# A2: Bias in Data

The goal of this assignment is to undestand the concepts of bias by exploring data on English Wikipedia articles. We are going to be particularly looking at articles on polictal figures from various countries.

## 1. Data Acquisiton

In [176]:
import pandas as pd
import numpy as np
import requests

### 1.1 Wikipedia page data
Wikipedia articles data is found at this https://figshare.com/articles/Untitled_Item/5513449. The data contains articles of political figures by country. It is titled page_data.csv. The data is licensed under CC-BY 4.0 license. The data is stored in ./raw/page_data.csv

Citation: Keyes, Os (2017): Politicians by Country from the English-language Wikipedia. figshare.
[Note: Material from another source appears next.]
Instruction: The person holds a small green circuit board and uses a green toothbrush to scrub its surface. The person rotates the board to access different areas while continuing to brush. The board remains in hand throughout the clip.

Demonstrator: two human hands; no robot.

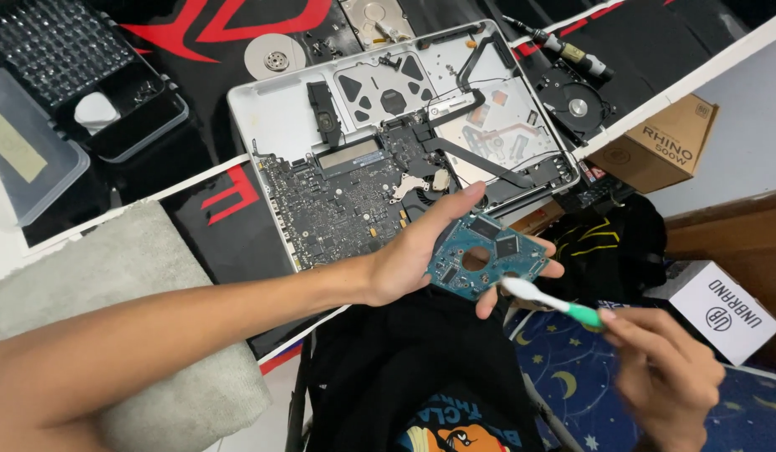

Dataset.

Reading the data into a dataframe

In [177]:
page_data = pd.read_csv('./raw/page_data.csv')
page_data.head(5)

Unnamed: 0,page,country,rev_id
0,Template:ZambiaProvincialMinisters,Zambia,235107991
1,Bir I of Kanem,Chad,355319463
2,Template:Zimbabwe-politician-stub,Zimbabwe,391862046
3,Template:Uganda-politician-stub,Uganda,391862070
4,Template:Namibia-politician-stub,Namibia,391862409


### 1.2 Population data

The population data contains world populations for 207 countries as of 2018. The file was provided to us as part of the assignment. This data is obtained form the world population datasheet published by the Population Reference bureau.  

In [179]:
population_data = pd.read_csv('./raw/WPDS_2018_data.csv')
population_data.head()

Unnamed: 0,Geography,Population mid-2018 (millions)
0,AFRICA,1284.0
1,Algeria,42.7
2,Egypt,97.0
3,Libya,6.5
4,Morocco,35.2


### 1.3 Fetch article scores using ORES

The documentation for ORES API can be found at https://www.mediawiki.org/wiki/ORES.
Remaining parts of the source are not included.